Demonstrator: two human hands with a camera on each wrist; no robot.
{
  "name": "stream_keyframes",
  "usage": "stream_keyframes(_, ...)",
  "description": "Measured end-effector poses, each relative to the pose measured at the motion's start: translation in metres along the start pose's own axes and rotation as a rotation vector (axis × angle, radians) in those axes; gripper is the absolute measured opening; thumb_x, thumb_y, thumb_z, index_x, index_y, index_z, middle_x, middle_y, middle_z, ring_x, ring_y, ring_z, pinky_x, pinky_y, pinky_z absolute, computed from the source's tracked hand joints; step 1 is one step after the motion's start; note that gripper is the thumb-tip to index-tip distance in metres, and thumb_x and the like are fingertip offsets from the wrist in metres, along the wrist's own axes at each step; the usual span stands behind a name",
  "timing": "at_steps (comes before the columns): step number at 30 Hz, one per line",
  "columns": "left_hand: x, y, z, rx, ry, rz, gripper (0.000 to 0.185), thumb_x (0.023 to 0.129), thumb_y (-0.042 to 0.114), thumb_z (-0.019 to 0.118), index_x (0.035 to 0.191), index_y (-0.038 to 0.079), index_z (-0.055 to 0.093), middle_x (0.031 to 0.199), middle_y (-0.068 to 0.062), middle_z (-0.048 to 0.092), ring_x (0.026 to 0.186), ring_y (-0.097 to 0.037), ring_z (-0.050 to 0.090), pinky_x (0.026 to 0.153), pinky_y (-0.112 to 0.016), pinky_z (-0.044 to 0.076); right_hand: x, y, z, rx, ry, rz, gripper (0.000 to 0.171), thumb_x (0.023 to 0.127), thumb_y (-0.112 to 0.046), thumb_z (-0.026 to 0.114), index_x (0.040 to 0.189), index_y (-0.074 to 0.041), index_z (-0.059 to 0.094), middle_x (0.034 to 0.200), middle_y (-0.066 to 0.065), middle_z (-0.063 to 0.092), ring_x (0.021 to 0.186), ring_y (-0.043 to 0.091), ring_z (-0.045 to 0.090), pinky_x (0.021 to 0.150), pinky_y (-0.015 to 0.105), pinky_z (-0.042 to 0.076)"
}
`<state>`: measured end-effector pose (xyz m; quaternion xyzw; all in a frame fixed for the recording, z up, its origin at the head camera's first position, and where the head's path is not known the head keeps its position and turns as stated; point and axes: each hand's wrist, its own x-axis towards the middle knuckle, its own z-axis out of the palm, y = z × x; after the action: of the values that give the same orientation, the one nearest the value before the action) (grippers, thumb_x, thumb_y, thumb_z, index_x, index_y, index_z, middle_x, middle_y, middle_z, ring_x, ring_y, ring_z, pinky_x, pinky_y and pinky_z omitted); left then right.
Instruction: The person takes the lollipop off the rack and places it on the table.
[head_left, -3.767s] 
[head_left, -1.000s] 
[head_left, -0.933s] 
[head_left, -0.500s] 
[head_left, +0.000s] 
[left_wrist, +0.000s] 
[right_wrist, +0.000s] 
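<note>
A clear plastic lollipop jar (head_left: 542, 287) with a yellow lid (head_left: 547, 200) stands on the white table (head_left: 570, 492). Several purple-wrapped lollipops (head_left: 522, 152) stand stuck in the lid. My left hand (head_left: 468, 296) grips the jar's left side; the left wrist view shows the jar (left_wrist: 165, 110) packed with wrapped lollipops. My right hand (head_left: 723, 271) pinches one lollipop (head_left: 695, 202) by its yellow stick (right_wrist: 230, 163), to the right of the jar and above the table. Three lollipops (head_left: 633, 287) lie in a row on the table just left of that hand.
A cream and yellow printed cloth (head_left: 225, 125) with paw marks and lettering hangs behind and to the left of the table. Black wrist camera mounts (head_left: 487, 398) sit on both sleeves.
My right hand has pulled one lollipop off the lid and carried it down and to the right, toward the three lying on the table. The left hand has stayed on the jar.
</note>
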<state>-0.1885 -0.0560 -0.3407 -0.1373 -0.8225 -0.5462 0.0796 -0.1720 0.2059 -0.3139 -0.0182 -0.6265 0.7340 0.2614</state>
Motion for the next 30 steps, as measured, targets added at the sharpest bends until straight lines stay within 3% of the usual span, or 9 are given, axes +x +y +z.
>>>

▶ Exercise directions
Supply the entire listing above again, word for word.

▶ Result
Demonstrator: two human hands with a camera on each wrist; no robot.
{
  "name": "stream_keyframes",
  "usage": "stream_keyframes(_, ...)",
  "description": "Measured end-effector poses, each relative to the pose measured at the motion's start: translation in metres along the start pose's own axes and rotation as a rotation vector (axis × angle, radians) in those axes; gripper is the absolute measured opening; thumb_x, thumb_y, thumb_z, index_x, index_y, index_z, middle_x, middle_y, middle_z, ring_x, ring_y, ring_z, pinky_x, pinky_y, pinky_z absolute, computed from the source's tracked hand joints; step 1 is one step after the motion's start; note that gripper is the thumb-tip to index-tip distance in metres, and thumb_x and the like are fingertip offsets from the wrist in metres, along the wrist's own axes at each step; the usual span stands behind a name",
  "timing": "at_steps (comes before the columns): step number at 30 Hz, one per line",
  "columns": "left_hand: x, y, z, rx, ry, rz, gripper (0.000 to 0.185), thumb_x (0.023 to 0.129), thumb_y (-0.042 to 0.114), thumb_z (-0.019 to 0.118), index_x (0.035 to 0.191), index_y (-0.038 to 0.079), index_z (-0.055 to 0.093), middle_x (0.031 to 0.199), middle_y (-0.068 to 0.062), middle_z (-0.048 to 0.092), ring_x (0.026 to 0.186), ring_y (-0.097 to 0.037), ring_z (-0.050 to 0.090), pinky_x (0.026 to 0.153), pinky_y (-0.112 to 0.016), pinky_z (-0.044 to 0.076); right_hand: x, y, z, rx, ry, rz, gripper (0.000 to 0.171), thumb_x (0.023 to 0.127), thumb_y (-0.112 to 0.046), thumb_z (-0.026 to 0.114), index_x (0.040 to 0.189), index_y (-0.074 to 0.041), index_z (-0.059 to 0.094), middle_x (0.034 to 0.200), middle_y (-0.066 to 0.065), middle_z (-0.063 to 0.092), ring_x (0.021 to 0.186), ring_y (-0.043 to 0.091), ring_z (-0.045 to 0.090), pinky_x (0.021 to 0.150), pinky_y (-0.015 to 0.105), pinky_z (-0.042 to 0.076)"
}
`<state>`: measured end-effector pose (xyz m; quaternion xyzw; all in a frame fixed for the recording, z up, its origin at the head camera's first position, and where the head's path is not known the head keeps its position and turns as stated; point and axes: each hand's wrist, its own x-axis towards the middle knuckle, its own z-axis out of the palm, y = z × x; after the action: of the values that give the same orientation, the one nearest the value before the action) (grippers, thumb_x, thumb_y, thumb_z, index_x, index_y, index_z, middle_x, middle_y, middle_z, ring_x, ring_y, ring_z, pinky_x, pinky_y and pinky_z omitted); left then right.
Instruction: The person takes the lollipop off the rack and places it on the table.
[head_left, -3.767s] 
[head_left, -1.000s] 
[head_left, -0.933s] 
[head_left, -0.500s] 
[head_left, +0.000s] 
[left_wrist, +0.000s] 
[right_wrist, +0.000s] 
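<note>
A clear plastic lollipop jar (head_left: 542, 287) with a yellow lid (head_left: 547, 200) stands on the white table (head_left: 570, 492). Several purple-wrapped lollipops (head_left: 522, 152) stand stuck in the lid. My left hand (head_left: 468, 296) grips the jar's left side; the left wrist view shows the jar (left_wrist: 165, 110) packed with wrapped lollipops. My right hand (head_left: 723, 271) pinches one lollipop (head_left: 695, 202) by its yellow stick (right_wrist: 230, 163), to the right of the jar and above the table. Three lollipops (head_left: 633, 287) lie in a row on the table just left of that hand.
A cream and yellow printed cloth (head_left: 225, 125) with paw marks and lettering hangs behind and to the left of the table. Black wrist camera mounts (head_left: 487, 398) sit on both sleeves.
My right hand has pulled one lollipop off the lid and carried it down and to the right, toward the three lying on the table. The left hand has stayed on the jar.
</note>
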<state>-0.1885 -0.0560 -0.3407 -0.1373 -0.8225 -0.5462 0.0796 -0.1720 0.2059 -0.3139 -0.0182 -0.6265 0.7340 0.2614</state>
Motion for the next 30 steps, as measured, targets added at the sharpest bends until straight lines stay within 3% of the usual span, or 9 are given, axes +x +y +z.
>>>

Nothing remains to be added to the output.